First, I had major issues with the sleeves.  I think I’ve worked them out now, as you can see from the above photo, but it was touch and go for awhile.  First, Ravi is designed with three-quarter length sleeves and I couldn’t decide whether to keep them that length or do full sleeves.  I finally decided on the full sleeves and I think it was a pretty good decision.  I like them.  I think the I-cord edging and the fact that they do not come down to a ribbed cuff as many sweaters do, gives my Ravi the appearance of a jacket.  Kind of chic.  That was only one isse I had with the sleeves, however, and not the primary one.

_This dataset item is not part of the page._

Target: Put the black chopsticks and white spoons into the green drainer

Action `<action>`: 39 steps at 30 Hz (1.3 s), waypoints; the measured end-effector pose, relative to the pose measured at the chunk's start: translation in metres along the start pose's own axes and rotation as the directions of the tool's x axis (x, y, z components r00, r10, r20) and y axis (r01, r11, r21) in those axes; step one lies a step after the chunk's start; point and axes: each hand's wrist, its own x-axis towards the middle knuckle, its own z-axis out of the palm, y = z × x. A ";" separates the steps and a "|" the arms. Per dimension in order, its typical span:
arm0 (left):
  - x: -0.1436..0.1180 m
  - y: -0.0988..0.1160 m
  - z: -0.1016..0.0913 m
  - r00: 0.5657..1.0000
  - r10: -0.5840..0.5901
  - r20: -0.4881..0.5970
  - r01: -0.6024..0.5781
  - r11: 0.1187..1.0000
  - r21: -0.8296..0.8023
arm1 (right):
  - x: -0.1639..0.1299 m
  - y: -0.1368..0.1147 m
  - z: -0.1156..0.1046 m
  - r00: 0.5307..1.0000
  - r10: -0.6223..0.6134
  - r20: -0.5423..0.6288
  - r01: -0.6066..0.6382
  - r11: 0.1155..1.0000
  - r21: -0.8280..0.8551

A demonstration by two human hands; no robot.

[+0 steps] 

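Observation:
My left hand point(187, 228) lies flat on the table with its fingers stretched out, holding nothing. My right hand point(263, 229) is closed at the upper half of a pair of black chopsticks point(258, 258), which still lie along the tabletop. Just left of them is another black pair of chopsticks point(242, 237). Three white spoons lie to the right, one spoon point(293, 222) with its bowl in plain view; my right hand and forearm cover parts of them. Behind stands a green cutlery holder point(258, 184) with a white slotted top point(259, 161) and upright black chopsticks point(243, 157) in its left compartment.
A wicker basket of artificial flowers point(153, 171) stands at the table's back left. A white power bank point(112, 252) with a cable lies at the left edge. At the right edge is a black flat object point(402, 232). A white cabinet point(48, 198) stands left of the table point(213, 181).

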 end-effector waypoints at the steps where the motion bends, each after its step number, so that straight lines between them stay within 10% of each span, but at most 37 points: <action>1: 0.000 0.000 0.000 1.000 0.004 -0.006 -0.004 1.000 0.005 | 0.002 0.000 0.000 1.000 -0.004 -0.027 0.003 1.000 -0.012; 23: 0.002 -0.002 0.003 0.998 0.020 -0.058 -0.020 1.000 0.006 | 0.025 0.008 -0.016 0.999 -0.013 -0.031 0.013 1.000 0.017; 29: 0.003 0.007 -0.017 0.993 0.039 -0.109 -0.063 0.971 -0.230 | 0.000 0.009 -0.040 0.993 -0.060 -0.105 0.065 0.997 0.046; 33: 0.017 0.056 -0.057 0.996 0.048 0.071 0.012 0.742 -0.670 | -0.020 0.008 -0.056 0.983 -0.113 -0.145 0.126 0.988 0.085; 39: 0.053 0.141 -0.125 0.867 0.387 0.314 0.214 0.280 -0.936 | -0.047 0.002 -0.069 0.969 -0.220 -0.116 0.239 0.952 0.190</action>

I hated knitting these sleeves in the round.  I always hate knitting sleeves in the round, even though it is all the rage these days.  I don’t see what the problem is with seams.  Knitting the sleeves in the round when the body of the cardigan is knit back and forth leads to its own set of problems, since the gauge doesn’t match.  In addition, knitting garter stitch in the round is not fun (since you have to alternate knit and purl rows even while turning out garter).  And I found that I could not knit it, no matter how I tried or what method I used, without creating “ladders” or “ridges” running down the sleeves.  You can clearly see one in the above photo, running from the elbow to the cuff on my left sleeve.  I am hoping that with a little luck I can block these out.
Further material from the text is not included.